*Required action*:
The full set of entries should be repeated without a single change.

[Raw data — start]

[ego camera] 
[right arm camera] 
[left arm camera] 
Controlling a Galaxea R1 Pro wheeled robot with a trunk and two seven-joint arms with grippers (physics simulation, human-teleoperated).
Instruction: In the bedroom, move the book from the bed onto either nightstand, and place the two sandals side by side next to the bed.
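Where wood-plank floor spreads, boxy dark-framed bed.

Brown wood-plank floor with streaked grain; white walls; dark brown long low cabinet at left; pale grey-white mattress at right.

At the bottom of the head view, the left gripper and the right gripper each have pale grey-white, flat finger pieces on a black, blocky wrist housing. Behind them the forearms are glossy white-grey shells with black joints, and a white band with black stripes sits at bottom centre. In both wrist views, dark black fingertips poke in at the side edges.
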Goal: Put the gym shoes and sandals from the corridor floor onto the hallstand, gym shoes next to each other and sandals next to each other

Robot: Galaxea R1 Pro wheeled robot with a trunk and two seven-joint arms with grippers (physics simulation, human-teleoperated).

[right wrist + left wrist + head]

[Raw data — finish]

*Written answer*:
[ego camera] 
[right arm camera] 
[left arm camera] 
Controlling a Galaxea R1 Pro wheeled robot with a trunk and two seven-joint arms with grippers (physics simulation, human-teleoperated).
Instruction: In the bedroom, move the book from the bed onto either nightstand, and place the two sandals side by side next to the bed.
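Where wood-plank floor spreads, boxy dark-framed bed.

Brown wood-plank floor with streaked grain; white walls; dark brown long low cabinet at left; pale grey-white mattress at right.

At the bottom of the head view, the left gripper and the right gripper each have pale grey-white, flat finger pieces on a black, blocky wrist housing. Behind them the forearms are glossy white-grey shells with black joints, and a white band with black stripes sits at bottom centre. In both wrist views, dark black fingertips poke in at the side edges.
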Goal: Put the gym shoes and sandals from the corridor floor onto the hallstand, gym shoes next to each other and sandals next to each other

Robot: Galaxea R1 Pro wheeled robot with a trunk and two seven-joint arms with grippers (physics simulation, human-teleoperated).

[right wrist + left wrist + head]

There is nothing more to the exercise.